Todd Carpenter, American National Information Standard Organisation (NISO) stirred up some debate by suggesting that perhaps we need to be more discriminating in selecting different metadata structures for different things.  He referred to the use of DOIs ‘for just about everything: books, articles, data, content negotiation and licensing.  We don’t apply an ISBN to people.  We don’t use taxpayer numbers for addresses.  Are we pushing the DOI beyond its limits?  Should we call what Datacite is doing with DOIs something different than, for example, what the CrossRef community is doing?’

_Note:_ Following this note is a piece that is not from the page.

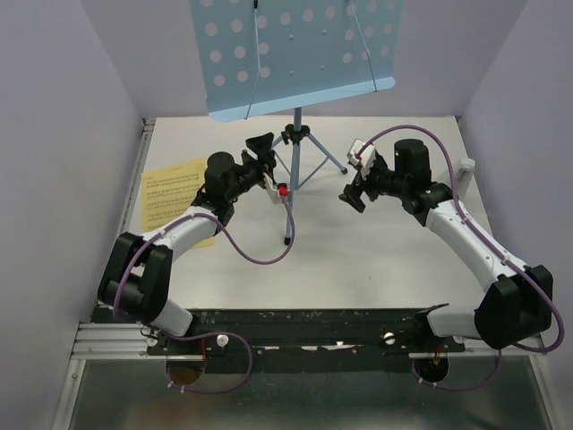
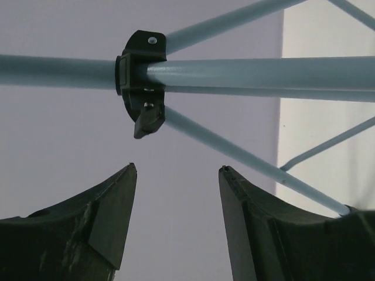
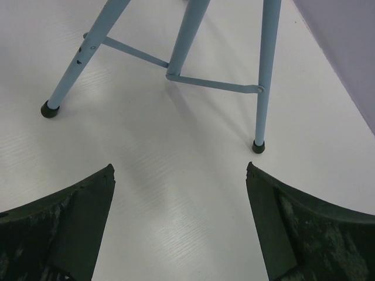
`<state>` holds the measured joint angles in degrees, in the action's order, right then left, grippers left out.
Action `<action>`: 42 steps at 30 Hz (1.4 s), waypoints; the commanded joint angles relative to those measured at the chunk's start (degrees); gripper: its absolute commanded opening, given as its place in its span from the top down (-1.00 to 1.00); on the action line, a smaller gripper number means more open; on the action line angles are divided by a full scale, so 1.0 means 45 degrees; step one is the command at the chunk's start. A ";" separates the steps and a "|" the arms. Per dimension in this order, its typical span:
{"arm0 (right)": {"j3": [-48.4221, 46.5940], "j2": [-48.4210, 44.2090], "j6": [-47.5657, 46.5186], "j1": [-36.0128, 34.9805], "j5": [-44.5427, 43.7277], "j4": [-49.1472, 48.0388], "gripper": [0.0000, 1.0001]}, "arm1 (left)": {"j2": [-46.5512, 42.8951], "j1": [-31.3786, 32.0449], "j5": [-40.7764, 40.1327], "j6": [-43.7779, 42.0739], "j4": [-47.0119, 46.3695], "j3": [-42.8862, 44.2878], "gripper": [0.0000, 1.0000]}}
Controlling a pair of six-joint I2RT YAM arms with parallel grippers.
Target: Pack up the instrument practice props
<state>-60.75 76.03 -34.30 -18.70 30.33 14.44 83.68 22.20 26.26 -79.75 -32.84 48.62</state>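
The light-blue music stand (image 1: 300, 54) stands upright at the top centre of the overhead view. Its punched desk overhangs the far edge of the worktop (image 1: 376, 260), and its tripod legs (image 3: 263, 70) splay below it, rubber feet planted. The left gripper (image 2: 176, 170) faces the black collar (image 2: 137, 76) where the legs meet the pole. Its jaws are spread with nothing between them, and the collar lies just beyond their tips. We judge this a line-up on the part that lets the tripod fold.

The right gripper (image 3: 179, 170) hangs low on the other side and looks along the worktop at two feet and the thin braces (image 3: 211, 82). Its jaws are wide apart and empty, well short of the legs. It seems to be waiting to steady or gather them.

The yellow sheet-music pages (image 1: 170, 193) lie flat at the left edge of the worktop, partly under the left arm. The small whitish plastic piece (image 1: 466, 170) sits at the right edge against the wall (image 1: 515, 98). Nothing looks packed yet.

Room is tight behind: the walls close in on three sides and the desk overhangs both wrists, so lifting straight up risks a knock. The bare middle of the worktop toward the bottom of the frame is the free ground for laying the stand down. The left arm's purple cable (image 1: 255, 255) loops across part of it.
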 commanded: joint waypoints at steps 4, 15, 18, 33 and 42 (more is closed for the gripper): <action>0.0590 -0.0587 0.0104 -0.0005 -0.0001 -0.0396 -1.00 | 0.1618 0.0380 -0.0191 -0.1946 -0.2546 0.1187 -0.33; 0.0395 -0.0314 0.0123 -0.0024 0.0018 -0.0415 -1.00 | 0.1698 0.0614 0.0082 -0.1791 -0.2763 0.1109 -0.10; 0.0278 -0.0235 0.0123 -0.0024 0.0038 -0.0454 -1.00 | 0.1600 0.0614 0.0218 -0.1887 -0.2234 0.1032 -0.08; 0.0180 -0.0001 0.0104 -0.0044 -0.0001 -0.0493 -1.00 | 0.1190 0.0731 -0.0150 -0.0117 -0.0671 0.1226 1.00; 0.0141 0.0019 0.0103 -0.0024 -0.0020 -0.0396 -0.99 | 0.0799 0.0441 -0.1407 1.1162 0.3774 0.4541 1.00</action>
<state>-58.76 75.57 -34.33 -18.70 30.30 13.23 89.32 25.67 20.97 -62.26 -28.88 59.46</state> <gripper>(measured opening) 0.997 0.016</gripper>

Todd also outlined a project undertaken by NISO and the National Federation of Abstracting and Information Services (NFAIS) which looks at the current publication of supplementary materials and how publishers are dealing with these.  What is critical / supplemental / ancillary to understanding?  Todd made a straightforward but fundamental point that the form of content does not designate whether something integral to understanding, e.g. just because one part of the research publication is a paper and one is a video, that doesn’t necesarily mean that the paper should be regarded as the main publication and the video as supplementary material – it could quite easily be the other way around, and this chimed with one of the trends of today’s event, namely that publishing needs to change from the static paper to more flexible, interactive and repurposable models.

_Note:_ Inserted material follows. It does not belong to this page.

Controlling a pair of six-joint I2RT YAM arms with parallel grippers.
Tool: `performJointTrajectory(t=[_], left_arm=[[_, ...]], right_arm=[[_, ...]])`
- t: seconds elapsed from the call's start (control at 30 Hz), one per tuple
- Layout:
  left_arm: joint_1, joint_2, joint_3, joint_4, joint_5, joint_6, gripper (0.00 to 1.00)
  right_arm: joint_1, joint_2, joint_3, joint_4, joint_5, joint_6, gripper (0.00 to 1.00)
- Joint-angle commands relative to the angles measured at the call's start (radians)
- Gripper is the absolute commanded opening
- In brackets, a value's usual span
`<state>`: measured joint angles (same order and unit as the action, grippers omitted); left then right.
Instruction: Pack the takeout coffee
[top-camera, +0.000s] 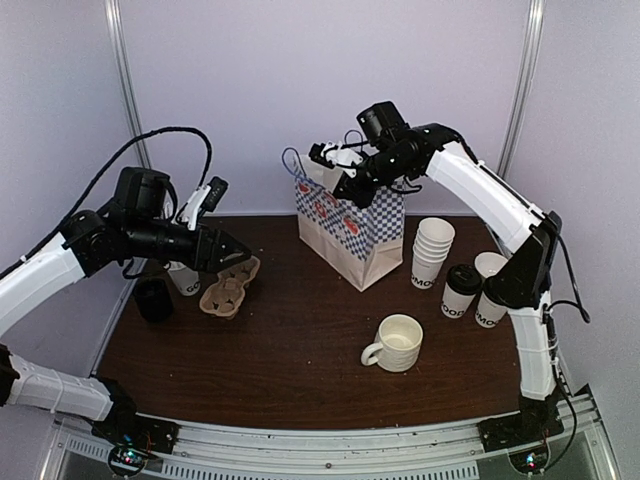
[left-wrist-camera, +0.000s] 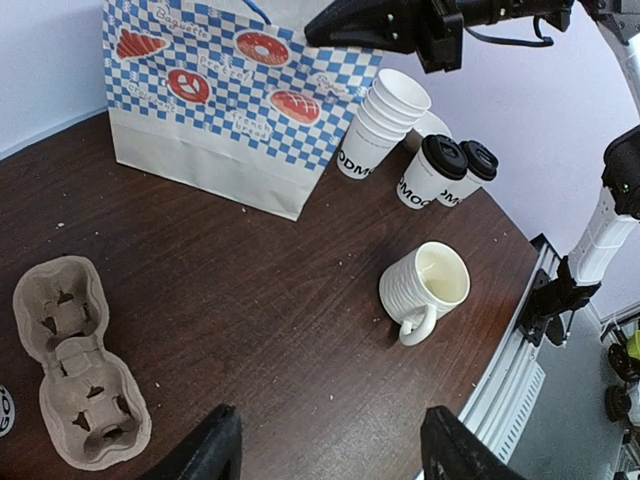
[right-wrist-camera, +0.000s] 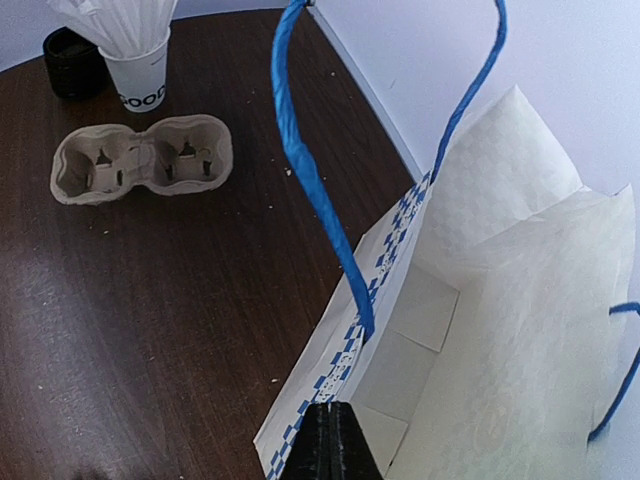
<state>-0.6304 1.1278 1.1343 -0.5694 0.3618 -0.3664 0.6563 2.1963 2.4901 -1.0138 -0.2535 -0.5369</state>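
The takeout coffee, two small white cups with black lids (left-wrist-camera: 430, 170) (left-wrist-camera: 473, 168), stands at the table's right side, one cup (top-camera: 461, 290) in plain sight and the other (top-camera: 488, 312) partly behind the right arm. My right gripper (top-camera: 350, 190) (right-wrist-camera: 337, 408) is shut on the top rim of the blue-checked paper bag (top-camera: 350, 228) (right-wrist-camera: 480, 330), whose mouth gapes. Over the table's left part my left gripper (top-camera: 236, 256) (left-wrist-camera: 330, 440) hangs open and empty, above the cardboard cup carrier (top-camera: 228, 288) (left-wrist-camera: 75, 365).
A stack of lidless paper cups (top-camera: 431, 250) (left-wrist-camera: 385, 120) stands between the bag and the coffee. A white ribbed mug (top-camera: 397, 343) (left-wrist-camera: 428, 290) sits front centre. A napkin-filled cup (right-wrist-camera: 135, 60) and a black object (top-camera: 153, 298) stand far left.
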Motion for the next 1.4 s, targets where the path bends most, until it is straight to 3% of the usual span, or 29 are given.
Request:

Jill Cousins, Europeana Foundation / The European Library moved focus slightly more onto humanities and arts research with her update on work at Europeana, the access provided to 27m resources (which are not held by Europeana itself; rather, they provide the metadata to enhance findability) and the challenges of getting the metadata for 27m objects across Europe to be available under CC0 licensing!  Jill was also keen to discuss new initiative Europeana Research which will soon be available at http://pro.europeana.eu.

Creative Commons licensing is important to the work of the Jisc MRD projects, particularly those making training resources for use and re-use.  It was useful to hear Puneet Kishor of Creative Commons reporting on the new license suite, 4.0, and the differences between this and the previous suite of licences including licensing of European sui generis database rights (SGDR).  The new 4.0 licences are to be launched in the second quarter of 2013 – right now, though, you can contribute your thoughts at wiki.creativecommons.org/4.0 -and Puneet particularly wants to hear from scientists.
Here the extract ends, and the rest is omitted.